Osborne is right to point out that means-testing pensioner benefits would not raise the sums that many suggest. Last year the government spent £2.2bn a year on winter fuel payments, £1bn on free bus passes and £600m on free TV licences. Compare that to the £23.8bn annually spent on housing benefit (owing to extortionate rents and substandard wages) and the £27.2bn spent on tax credits (owing to inadequate pay) and it becomes clear where the real savings are to be made. Labour’s pledge to withdraw Winter Fuel Payments from the wealthiest 5% of pensioners is expected to save just £100m.

But Osborne’s preferred approach of salami slicing the welfare budget, rather than addressing its underlying causes, will not raise significant sums either. For all the human misery they have caused, the household benefit cap is forecast to save just £110m a year by the DWP, while the bedroom tax will raise just £490m (and both, as analysts have warned, may end up costing more than they save by increasing homelessness and other social ills). 
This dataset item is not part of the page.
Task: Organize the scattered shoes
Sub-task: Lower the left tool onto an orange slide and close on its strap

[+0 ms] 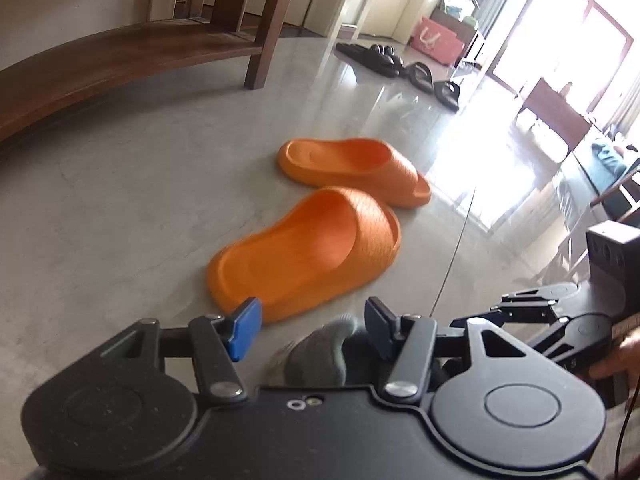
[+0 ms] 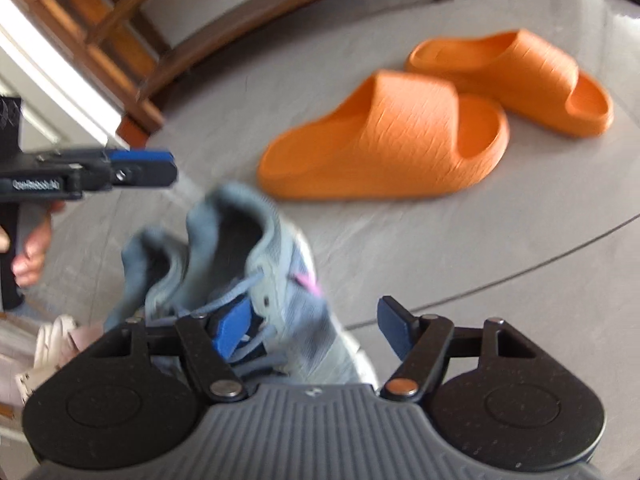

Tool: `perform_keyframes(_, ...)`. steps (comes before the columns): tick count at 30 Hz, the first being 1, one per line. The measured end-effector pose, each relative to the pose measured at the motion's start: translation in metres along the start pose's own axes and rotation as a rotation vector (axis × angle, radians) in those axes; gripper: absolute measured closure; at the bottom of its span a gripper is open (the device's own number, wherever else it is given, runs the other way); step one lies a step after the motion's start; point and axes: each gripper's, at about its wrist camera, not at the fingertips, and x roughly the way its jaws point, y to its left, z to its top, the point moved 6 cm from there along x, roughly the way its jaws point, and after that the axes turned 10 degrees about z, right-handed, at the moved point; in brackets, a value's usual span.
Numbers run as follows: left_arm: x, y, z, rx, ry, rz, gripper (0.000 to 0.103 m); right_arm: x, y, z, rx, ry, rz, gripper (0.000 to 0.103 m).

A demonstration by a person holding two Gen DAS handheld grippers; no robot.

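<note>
Left gripper angles steeply down, its blue pads parted with clear space between them. Right gripper also tilts steeply down, jaws spread wide, one blue pad at nine o'clock, the other at three. A hand grips the left gripper's handle.

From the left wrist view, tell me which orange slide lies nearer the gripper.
The orange slide whose heel almost meets the left gripper. The other slide lies beyond it, toward the black sandals.
</note>
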Motion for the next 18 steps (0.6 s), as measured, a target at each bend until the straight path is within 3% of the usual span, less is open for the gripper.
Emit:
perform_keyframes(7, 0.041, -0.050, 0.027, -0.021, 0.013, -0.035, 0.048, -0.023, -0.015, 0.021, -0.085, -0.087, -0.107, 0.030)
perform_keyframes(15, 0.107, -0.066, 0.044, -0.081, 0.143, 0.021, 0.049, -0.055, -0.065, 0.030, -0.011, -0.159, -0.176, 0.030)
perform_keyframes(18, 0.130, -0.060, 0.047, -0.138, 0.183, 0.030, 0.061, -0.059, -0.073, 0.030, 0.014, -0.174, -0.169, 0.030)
Throughout the interview, Osborne repeatedly referred to his “values” and the state’s duty to ensure “dignity and security in old age”. But in this instance, his motives (as so often) are nakedly political. While spending on the NHS and the state pension is among the most popular (and the over-65s are the most likely age group to vote), few will object to the abolition of housing benefit for the under-25s (the least likely age group to vote). With the Tories increasingly focused on chasing the grey vote, the question facing Labour is whether it is prepared to speak up for the young.